We pick up in the middle of the fight between Elektra and Kraven in broad daylight. The fight is evenly matched until Kraven gets in a few, good shots and puts Elektra back on her heels. Rather than fighting like Daredevil, Elektra decides it’s time to put her ninja skills to good use by running inside a nearby building where she can use the dark to her advantage.
In fairness, Elektra there’s a minor character growth moment when Elektra realizes she’s meant to be a ninja and so she adapts her approach to fighting Kraven to match, with more success. Elektra has never been one to wallow in the “I don’t know who I am” trope, but it’s subtle enough here to come off as a strong character moment.
Elektra wins the fight with Kraven when she’s confronted by Asa, who gives a brag speech about the superiority of the Hand’s reach and power. When Elektra charges after Asa, she escapes, leaving Elektra to sneak out of the building to avoid capture by Thunderbolt soldiers.
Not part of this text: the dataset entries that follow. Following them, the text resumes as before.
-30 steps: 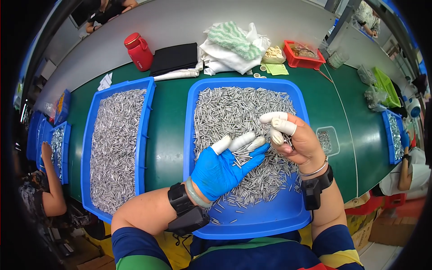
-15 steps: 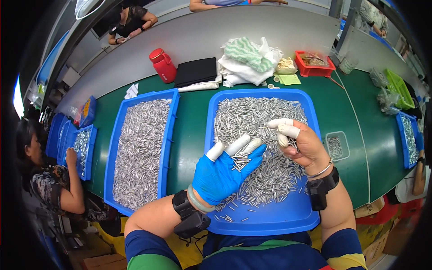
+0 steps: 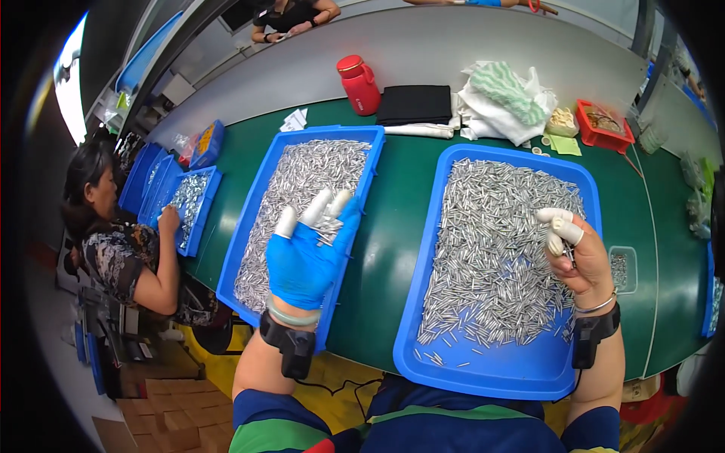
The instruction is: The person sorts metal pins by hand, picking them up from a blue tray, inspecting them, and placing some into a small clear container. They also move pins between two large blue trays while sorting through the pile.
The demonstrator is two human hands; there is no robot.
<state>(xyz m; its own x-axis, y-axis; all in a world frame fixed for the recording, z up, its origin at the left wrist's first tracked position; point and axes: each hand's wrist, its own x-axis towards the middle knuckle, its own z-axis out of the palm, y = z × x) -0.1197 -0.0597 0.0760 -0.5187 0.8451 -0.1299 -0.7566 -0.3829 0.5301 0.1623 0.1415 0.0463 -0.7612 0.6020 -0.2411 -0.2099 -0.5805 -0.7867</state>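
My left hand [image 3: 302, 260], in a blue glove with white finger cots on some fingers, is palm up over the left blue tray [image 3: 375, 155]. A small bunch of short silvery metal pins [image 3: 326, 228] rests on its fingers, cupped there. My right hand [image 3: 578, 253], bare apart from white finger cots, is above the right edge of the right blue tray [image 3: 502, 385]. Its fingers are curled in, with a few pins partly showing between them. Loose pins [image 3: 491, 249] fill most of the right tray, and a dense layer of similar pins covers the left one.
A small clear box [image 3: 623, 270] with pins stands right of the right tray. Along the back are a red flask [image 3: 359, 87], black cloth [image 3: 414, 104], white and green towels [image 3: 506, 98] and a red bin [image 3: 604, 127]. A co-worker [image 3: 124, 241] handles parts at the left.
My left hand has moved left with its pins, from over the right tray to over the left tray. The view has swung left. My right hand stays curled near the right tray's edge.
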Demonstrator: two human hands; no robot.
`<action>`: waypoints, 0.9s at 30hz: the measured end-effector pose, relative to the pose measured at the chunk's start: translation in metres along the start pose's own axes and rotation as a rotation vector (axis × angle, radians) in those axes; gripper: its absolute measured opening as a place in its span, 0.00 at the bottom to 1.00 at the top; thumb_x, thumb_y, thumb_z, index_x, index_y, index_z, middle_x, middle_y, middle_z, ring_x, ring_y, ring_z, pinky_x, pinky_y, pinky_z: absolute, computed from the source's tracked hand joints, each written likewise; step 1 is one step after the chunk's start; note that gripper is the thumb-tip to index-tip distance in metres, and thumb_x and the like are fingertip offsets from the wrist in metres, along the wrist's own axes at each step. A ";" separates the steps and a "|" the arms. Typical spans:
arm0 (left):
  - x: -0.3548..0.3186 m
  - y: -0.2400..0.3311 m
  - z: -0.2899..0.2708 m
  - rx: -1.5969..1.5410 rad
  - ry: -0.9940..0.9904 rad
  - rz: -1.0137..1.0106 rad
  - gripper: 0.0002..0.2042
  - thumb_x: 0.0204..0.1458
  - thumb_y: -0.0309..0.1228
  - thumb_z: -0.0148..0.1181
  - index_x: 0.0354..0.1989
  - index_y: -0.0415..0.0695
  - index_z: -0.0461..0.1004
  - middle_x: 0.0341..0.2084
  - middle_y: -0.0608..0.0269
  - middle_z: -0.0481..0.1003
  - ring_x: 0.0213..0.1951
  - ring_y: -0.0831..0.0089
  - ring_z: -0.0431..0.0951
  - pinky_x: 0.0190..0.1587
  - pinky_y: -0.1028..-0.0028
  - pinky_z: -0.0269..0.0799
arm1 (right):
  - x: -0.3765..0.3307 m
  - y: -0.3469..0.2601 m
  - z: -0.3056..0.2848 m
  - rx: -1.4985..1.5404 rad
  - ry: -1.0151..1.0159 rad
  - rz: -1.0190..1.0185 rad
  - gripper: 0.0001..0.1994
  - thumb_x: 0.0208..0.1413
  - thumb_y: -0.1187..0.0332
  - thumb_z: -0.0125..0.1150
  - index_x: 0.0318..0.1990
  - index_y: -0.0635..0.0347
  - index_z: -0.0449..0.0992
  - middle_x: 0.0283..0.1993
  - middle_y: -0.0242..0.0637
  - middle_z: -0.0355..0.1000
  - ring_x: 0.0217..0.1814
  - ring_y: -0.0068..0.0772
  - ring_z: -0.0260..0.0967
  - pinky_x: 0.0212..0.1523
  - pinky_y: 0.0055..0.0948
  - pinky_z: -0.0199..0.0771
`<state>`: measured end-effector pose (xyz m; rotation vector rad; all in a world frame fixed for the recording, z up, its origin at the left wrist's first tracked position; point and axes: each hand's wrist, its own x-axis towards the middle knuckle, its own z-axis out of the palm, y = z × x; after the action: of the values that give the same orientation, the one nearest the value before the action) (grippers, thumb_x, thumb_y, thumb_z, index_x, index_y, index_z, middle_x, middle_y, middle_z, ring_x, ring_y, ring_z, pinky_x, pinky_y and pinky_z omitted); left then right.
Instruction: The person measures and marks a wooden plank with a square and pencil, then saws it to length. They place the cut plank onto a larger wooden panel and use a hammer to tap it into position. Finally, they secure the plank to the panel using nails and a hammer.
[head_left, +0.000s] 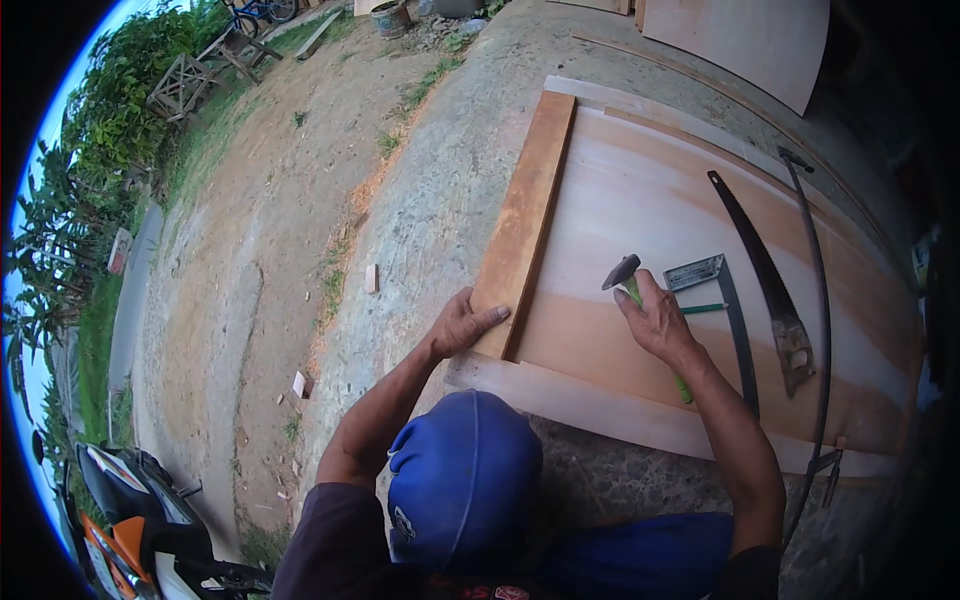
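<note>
A brown wooden board (527,225) lies along the left edge of a pale plywood panel (640,205). My left hand (466,325) grips the board's near end, thumb on top and fingers over its outer side. Above the panel, my right hand (657,318) is closed round the green handle of a hammer (622,271), its dark head raised to the left and apart from the board. Just right of that hand, a metal try square (736,320) and a green pencil (706,308) lie on the plywood. A handsaw (764,260) rests farther right, its handle toward me.
Along the panel's right side runs a long dark metal bar (818,270) with end fittings. My bent blue-clad knee (465,480) is close in front. Wood offcuts (372,279) lie on the concrete at left. A motorcycle (140,520) stands lower left; a plywood sheet (740,40) is at the back.
</note>
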<state>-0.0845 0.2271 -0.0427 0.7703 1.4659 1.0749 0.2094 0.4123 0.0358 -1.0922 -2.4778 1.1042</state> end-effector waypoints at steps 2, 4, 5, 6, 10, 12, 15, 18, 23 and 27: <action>-0.004 -0.001 -0.003 0.028 0.089 0.037 0.33 0.54 0.44 0.71 0.56 0.30 0.66 0.43 0.50 0.79 0.41 0.70 0.82 0.46 0.70 0.79 | -0.011 -0.005 0.014 -0.050 -0.102 0.003 0.16 0.64 0.62 0.56 0.50 0.65 0.63 0.37 0.62 0.74 0.43 0.69 0.74 0.43 0.55 0.72; -0.005 -0.002 0.004 -0.021 0.088 0.003 0.32 0.54 0.43 0.71 0.55 0.29 0.66 0.42 0.49 0.80 0.40 0.69 0.82 0.44 0.70 0.80 | -0.024 -0.007 0.025 -0.112 -0.246 -0.002 0.17 0.64 0.63 0.55 0.52 0.65 0.63 0.37 0.60 0.75 0.44 0.66 0.75 0.43 0.54 0.73; -0.005 -0.002 0.006 0.014 0.093 -0.036 0.29 0.56 0.41 0.71 0.54 0.30 0.66 0.41 0.51 0.80 0.39 0.70 0.82 0.44 0.71 0.80 | -0.034 -0.007 0.034 -0.134 -0.322 -0.001 0.17 0.64 0.63 0.55 0.53 0.65 0.63 0.38 0.59 0.75 0.44 0.65 0.75 0.43 0.54 0.74; -0.005 0.001 0.006 -0.015 0.088 -0.020 0.29 0.55 0.41 0.71 0.54 0.30 0.66 0.42 0.51 0.80 0.40 0.70 0.82 0.44 0.71 0.80 | -0.040 -0.010 0.040 -0.147 -0.353 -0.117 0.16 0.64 0.64 0.55 0.52 0.65 0.63 0.37 0.58 0.75 0.43 0.64 0.76 0.43 0.53 0.75; -0.004 -0.001 0.010 -0.076 0.088 0.009 0.29 0.55 0.40 0.71 0.55 0.30 0.66 0.43 0.51 0.80 0.42 0.71 0.82 0.46 0.72 0.79 | -0.065 -0.043 0.065 -0.195 -0.511 -0.367 0.15 0.61 0.69 0.55 0.53 0.61 0.65 0.37 0.50 0.74 0.39 0.57 0.78 0.37 0.48 0.79; -0.004 0.003 0.011 -0.072 0.078 0.005 0.28 0.56 0.40 0.70 0.54 0.30 0.67 0.44 0.51 0.79 0.43 0.71 0.81 0.47 0.71 0.78 | -0.069 -0.065 0.070 -0.381 -0.651 -0.395 0.17 0.59 0.70 0.56 0.56 0.59 0.65 0.37 0.48 0.73 0.38 0.55 0.78 0.35 0.48 0.79; -0.001 -0.003 0.000 -0.045 0.018 0.031 0.26 0.56 0.39 0.70 0.53 0.30 0.68 0.44 0.51 0.79 0.43 0.73 0.81 0.46 0.71 0.78 | -0.080 -0.070 0.108 -0.307 -0.649 -0.407 0.23 0.60 0.68 0.56 0.63 0.56 0.63 0.38 0.47 0.73 0.37 0.54 0.78 0.34 0.47 0.80; 0.005 0.001 -0.005 0.388 0.040 -0.023 0.34 0.53 0.54 0.64 0.50 0.29 0.69 0.41 0.43 0.79 0.43 0.61 0.82 0.47 0.65 0.77 | -0.092 -0.079 0.120 -0.112 -0.784 -0.535 0.21 0.59 0.69 0.56 0.60 0.59 0.64 0.37 0.47 0.73 0.36 0.55 0.78 0.35 0.49 0.80; 0.000 0.023 -0.013 0.859 0.064 -0.100 0.46 0.49 0.72 0.56 0.46 0.29 0.70 0.37 0.33 0.79 0.44 0.45 0.82 0.48 0.57 0.76 | -0.084 -0.060 0.132 -0.187 -0.702 -0.367 0.09 0.65 0.66 0.55 0.43 0.59 0.65 0.31 0.44 0.71 0.31 0.51 0.76 0.31 0.50 0.75; -0.001 0.024 -0.010 0.881 0.072 -0.078 0.46 0.50 0.72 0.55 0.45 0.29 0.70 0.36 0.33 0.79 0.44 0.45 0.82 0.48 0.56 0.76 | -0.089 -0.077 0.126 -0.129 -0.794 -0.222 0.12 0.66 0.63 0.55 0.40 0.62 0.63 0.27 0.49 0.71 0.31 0.55 0.75 0.32 0.51 0.74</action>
<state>-0.0968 0.2330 -0.0207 1.2656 2.0278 0.3537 0.1713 0.2459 0.0121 -0.4031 -3.1879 1.5360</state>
Again, we’re not covering new ground and it seems the storyline is stuck in a loop. Fight an enemy – Asa glares from a distance – Asa escapes – Rinse – Repeat.
The issue ends with a shock reveal that truly would be shocking if anyone could reasonably believe the information Elektra is given is true. There’s no way the information is true, and Elektra runs off to take revenge.
The art is excellent. The fight scenes are well-choreographed, there’s plenty of energy in the action, and the coloring is outstanding. If the story would bring readers something new or interesting, this would be a top-tier comic.
Daredevil: Woman Without Fear #3 seems to be stuck in a loop that’s going nowhere fast. While the art is excellent on every level, the story beats recycling Elektra’s past (again), her feelings over Matt Murdock (again), and the disposal of another conscripted villain (again). this comic is technically very good, but there’s nothing new, exciting, or interesting to hold your attention for very long.